Mardi 11 décembre 2018

Entretien avec Michel Bernardaud, P-dg de Bernardaud, entreprise familiale de porcelaine

L’art ? Une question de tasse de thé !

Par Martine Robert · L'ŒIL

Le 29 octobre 2009 - 1825 mots

Michel Bernardaud, cinquième du nom, est le brillant représentant de la marque de porcelaine qui, depuis plus d’un siècle, à Limoges, fait de la porcelaine un art.

Quand on est issu d’une famille de porcelainiers depuis cinq générations, on baigne dans l’art dès l’enfance ?
Michel Bernardaud  : En fait, j’ai surtout été imprégné de musique, car je viens d’une famille de musiciens, avec un père et une grand-mère pianistes. J’ai appris le piano dès l’âge de quatre ans. À onze s’est posée la question de mon orientation : entreprendre des études classiques ou un parcours me destinant à devenir pianiste professionnel ? Heureusement, mes parents ont fait le premier choix  : il y a très peu de pianistes d’exception et je ne me serais pas vu finir dans un bastringue  ! La porcelaine, je l’ai surtout découverte à l’âge de 22 ans lorsque mon père m’a proposé de venir travailler dans l’entreprise familiale. Et je peux vous garantir que l’on s’y investit très vite. Concevoir et fabriquer du beau, cela devient vite très prenant.

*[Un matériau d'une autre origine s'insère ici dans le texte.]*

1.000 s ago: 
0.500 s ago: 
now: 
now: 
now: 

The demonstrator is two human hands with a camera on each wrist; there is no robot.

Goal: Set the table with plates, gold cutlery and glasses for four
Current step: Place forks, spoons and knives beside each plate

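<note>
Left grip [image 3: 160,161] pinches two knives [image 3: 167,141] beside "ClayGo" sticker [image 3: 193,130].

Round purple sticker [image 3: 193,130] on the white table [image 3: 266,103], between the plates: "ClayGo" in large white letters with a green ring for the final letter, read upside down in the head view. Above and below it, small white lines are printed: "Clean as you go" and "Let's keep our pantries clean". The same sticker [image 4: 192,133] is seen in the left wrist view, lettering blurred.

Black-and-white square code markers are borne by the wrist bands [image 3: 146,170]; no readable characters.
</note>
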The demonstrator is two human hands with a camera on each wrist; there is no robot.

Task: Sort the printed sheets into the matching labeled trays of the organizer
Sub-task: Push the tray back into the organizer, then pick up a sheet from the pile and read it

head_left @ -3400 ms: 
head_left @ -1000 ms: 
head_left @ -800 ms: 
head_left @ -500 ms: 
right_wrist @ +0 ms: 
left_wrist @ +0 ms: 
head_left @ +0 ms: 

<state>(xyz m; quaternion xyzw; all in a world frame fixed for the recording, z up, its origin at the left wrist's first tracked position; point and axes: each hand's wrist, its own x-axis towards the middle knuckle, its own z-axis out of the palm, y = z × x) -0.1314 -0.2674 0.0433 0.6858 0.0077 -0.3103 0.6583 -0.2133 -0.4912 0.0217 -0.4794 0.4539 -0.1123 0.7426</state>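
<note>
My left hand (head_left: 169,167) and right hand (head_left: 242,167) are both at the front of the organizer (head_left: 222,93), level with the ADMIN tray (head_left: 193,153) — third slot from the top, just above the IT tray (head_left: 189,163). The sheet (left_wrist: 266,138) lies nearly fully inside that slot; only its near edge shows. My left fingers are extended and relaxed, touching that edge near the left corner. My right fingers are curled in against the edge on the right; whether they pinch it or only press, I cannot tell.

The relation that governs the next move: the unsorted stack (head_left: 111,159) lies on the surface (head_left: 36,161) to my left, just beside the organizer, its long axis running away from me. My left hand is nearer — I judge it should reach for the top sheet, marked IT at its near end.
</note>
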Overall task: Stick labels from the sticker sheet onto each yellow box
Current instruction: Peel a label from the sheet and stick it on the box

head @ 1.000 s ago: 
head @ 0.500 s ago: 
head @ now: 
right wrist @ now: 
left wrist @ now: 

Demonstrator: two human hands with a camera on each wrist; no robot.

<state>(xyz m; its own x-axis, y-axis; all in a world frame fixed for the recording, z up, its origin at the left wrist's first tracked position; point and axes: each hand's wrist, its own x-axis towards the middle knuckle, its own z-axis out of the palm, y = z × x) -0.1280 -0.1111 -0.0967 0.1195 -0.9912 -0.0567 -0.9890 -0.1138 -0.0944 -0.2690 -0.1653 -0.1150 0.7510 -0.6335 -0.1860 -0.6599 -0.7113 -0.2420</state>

Pas de premiers émois « porcelainiers » durant votre enfance ?
Si, bien sûr, car à la maison étaient exposées en permanence des pièces en porcelaine. Celles-ci étaient renouvelées régulièrement. Je me souviens du service de mon enfance  : le Palm. Il n’existe plus aujourd’hui.

La porcelaine, est-ce de l’art, de l’artisanat ou de l’industrie  ?
En ce qui concerne Bernardaud, un peu les trois. Depuis cinq générations, on gère ce compromis, on concilie ces exigences. J’ai été formé par mon père et, croyez-moi, ce n’était pas la base enseignée à HEC ! Quand on lance un nouveau produit, on regarde d’abord si nous sommes fiers de le faire. C’est notre premier critère, avant de savoir si cela va nous rapporter. On serait réticent à sortir un produit vulgaire, même si celui-ci était très demandé. Ce n’est pas notre tasse de thé  !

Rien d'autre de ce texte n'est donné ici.